Hilary Benn Jeremy Corbyn
Shadow foreign secretary Hilary Benn has openly opposed Jeremy Corbyn's position on UK air strikes on Syria Getty Images

Labour are locked in what one shadow minister has described as a "brutally honest" debate over whether the party should back David Cameron's plan to launch UK air strikes on Islamic State (Isis) targets in Syria. The row broke out after Jeremy Corbyn wrote to MPs explaining that he was unconvinced by the prime minister's case for war in the House of Commons.

"The prime minister did not set out a coherent strategy, coordinated through the UN, for the defeat of Isis. Nor has he been able to explain what a credible and acceptable ground force could retake and hold territory freed from Isis control by an intensified air campaign," the Labour leader and former Stop the War Coalition chair wrote.
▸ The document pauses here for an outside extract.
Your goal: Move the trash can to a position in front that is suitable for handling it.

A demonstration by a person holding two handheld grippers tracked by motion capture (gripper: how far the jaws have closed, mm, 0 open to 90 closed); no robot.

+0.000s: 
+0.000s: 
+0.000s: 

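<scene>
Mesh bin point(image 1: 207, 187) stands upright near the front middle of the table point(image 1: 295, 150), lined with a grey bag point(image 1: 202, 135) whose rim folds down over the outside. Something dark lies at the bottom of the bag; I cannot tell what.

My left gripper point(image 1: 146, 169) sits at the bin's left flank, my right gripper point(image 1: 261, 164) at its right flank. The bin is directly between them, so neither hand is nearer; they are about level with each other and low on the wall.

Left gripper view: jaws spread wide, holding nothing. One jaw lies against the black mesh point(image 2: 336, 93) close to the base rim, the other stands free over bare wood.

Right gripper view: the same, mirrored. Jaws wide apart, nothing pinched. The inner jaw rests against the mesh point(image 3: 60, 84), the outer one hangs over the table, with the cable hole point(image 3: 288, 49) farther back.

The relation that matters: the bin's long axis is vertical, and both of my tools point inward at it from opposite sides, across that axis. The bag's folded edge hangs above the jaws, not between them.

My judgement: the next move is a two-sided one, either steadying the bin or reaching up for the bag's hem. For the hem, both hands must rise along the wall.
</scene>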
"In my view, the prime minister has been unable to explain the contribution of additional UK bombing to a comprehensive negotiated political settlement of the Syrian civil war, or its likely impact on the threat of terrorist attacks in the UK. For these, and other reasons, I do not believe the prime minister's current proposal for air strikes in Syria will protect our security and therefore cannot support it."

But shadow foreign secretary Hilary Benn openly opposed Corbyn and argued that there was in fact a "compelling case" for a British military intervention in Syria. Other shadow ministers also showed their discontent by briefing against their leader in the media.

Emily Thornberry, Labour's shadow education minister, took to the airwaves on the morning of 27 November to make her case against Cameron's plan. "I heard a lot about bombing but I didn't really hear about a great deal else, and Cameron agreed with me that you can't bomb a country from 30,000 feet into a Western-style democracy – there has to be more than that," Thornberry said.

The Islington South MP also shared her scepticism about the prime minister's claim that there are around 70,000 non-Islamist rebels fighting in Syria. "If we are going to make ourselves safer, we need to make sure that a more stable Syria comes out of this," she told BBC Radio 4's Today programme.

Corbyn has previously hinted that he will not give Labour MPs a free vote on the issue and his shadow cabinet are set to meet on 30 November in an attempt to reach a decision. The talks, which Thornberry called "brutally honest", will come with just three days to go before the Oldham West and Royton by-election, where Jim McMahon is expected to win the seat back for Labour.